Data is in vogue.
Athletics has begun to use data - changing how we believe we can create success in athletics. Moneyball - using data to make decisions about baseball players - was an early example. First it was a book and then a movie. (Starring Brad Pitt no less!)
Then along came the MIT Sloan Sports Analytics Conference:
a conference dedicated to analyzing sports - from analyzing over a million pitches to see how umpires change how they call balls and strikes to predicting how a pitcher will do in the next inning.
But just because we can get all of this data, does it mean it is good for us to make every decision based on data?
Some are beginning to question whether we are becoming "digitally obese."
"Technology will absolutely stay on its exponential course and make information wider, deeper, and faster. Unless we find a way to deal with this constant tsunami of possibilities, we may ultimately all become digitally obese. . ."
The same phenomenon is happening in education.
We have more information. We have faster information.
But do we have the right information?
We can track a student's growth and his/her achievement every year they have been in school. Correspondingly, we believe we can use that to measure the impact a teacher has had - the added-value of the teacher.
But is that really what we are doing? Does the data really show us what we think it shows us?
I believe that parents send their children to our schools so that they will learn. Those of us who are in schools need to be able to show that a student's life has been enriched in our schools. We need to be able to show that a student has learned.
We need to do this because we are not babysitters. Our job in education is not to keep students out of trouble or to keep them "busy" while their parents are at work.
Our job is to educate.
We now have state tests, national tests, and benchmarked assessments. We have scaled scores, percentile ranks, and projected growth metrics.
But do we have what we need to sit with a parent and describe the change that has happened in a student's life? Does the data do the job for us?

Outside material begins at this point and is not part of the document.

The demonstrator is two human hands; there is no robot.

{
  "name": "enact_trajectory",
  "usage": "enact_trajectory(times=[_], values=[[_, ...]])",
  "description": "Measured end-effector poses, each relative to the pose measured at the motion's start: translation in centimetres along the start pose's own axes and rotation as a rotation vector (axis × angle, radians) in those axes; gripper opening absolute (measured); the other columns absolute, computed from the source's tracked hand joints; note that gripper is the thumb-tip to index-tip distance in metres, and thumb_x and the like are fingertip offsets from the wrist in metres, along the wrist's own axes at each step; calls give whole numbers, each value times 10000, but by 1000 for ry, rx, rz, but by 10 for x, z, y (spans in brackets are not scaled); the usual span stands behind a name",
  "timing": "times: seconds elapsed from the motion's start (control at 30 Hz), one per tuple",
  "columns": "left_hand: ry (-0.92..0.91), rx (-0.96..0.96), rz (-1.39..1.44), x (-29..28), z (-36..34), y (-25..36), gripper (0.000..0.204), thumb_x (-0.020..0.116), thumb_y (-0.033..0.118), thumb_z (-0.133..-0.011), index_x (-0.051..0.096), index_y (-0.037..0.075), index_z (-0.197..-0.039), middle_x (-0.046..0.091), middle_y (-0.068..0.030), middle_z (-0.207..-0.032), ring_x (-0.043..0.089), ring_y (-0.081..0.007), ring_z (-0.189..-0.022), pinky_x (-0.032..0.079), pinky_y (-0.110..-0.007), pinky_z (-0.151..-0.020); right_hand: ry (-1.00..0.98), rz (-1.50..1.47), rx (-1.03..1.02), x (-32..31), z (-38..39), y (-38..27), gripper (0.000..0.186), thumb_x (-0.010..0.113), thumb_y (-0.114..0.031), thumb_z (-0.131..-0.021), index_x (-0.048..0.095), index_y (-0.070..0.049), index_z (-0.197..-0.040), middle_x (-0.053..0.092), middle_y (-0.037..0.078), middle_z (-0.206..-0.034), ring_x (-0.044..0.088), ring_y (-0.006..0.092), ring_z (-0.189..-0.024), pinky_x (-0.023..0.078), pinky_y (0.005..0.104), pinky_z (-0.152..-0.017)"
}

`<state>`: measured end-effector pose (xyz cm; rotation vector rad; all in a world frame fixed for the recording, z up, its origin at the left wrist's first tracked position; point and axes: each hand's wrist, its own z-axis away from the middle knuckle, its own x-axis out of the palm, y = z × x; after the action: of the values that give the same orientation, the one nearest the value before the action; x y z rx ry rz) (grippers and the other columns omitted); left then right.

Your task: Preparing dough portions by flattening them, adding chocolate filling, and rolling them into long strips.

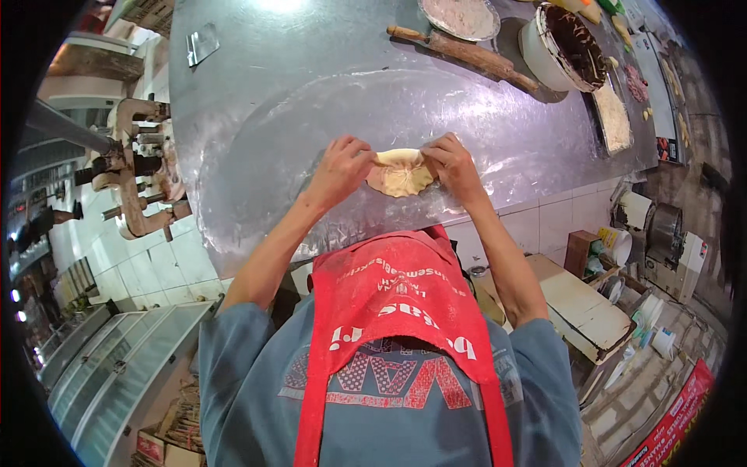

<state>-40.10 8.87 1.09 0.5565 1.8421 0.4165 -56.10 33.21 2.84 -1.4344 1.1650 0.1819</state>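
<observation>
Near the edge of one grey metal table point(272, 86), our left hand point(342, 165) and right hand point(455, 166) pinch one crinkled, pale-yellow dough round point(401, 176), fingertips partly hidden. Beyond, we count one brown wooden rolling pin point(467, 53) and one round silvery dish point(496, 29), cut off above.

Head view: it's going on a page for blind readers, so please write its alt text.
A person's left hand and right hand pinch opposite ends of some pale dough over a metal table. Beyond, to the right, are a wooden rolling pin and a white bucket smeared dark inside; the person wears a red apron.
</observation>
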Motion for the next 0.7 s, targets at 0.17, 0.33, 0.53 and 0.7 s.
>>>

Or is there something missing when all we rely on is data?
I think that data has its place. But the real power of schools is not just to give a parent a "number." No - the real power in schools is to be able to have a conversation about the change that has occurred in a student. Are they engaged? Are they interested in school? Do they get excited about learning? Can they apply what they know to their life outside of school? Are we seeing them develop a passion about ideas?
There is power in numbers.
But the real power of school cannot be captured in just a number. No the real power of school is displayed by students and teachers who love to learn.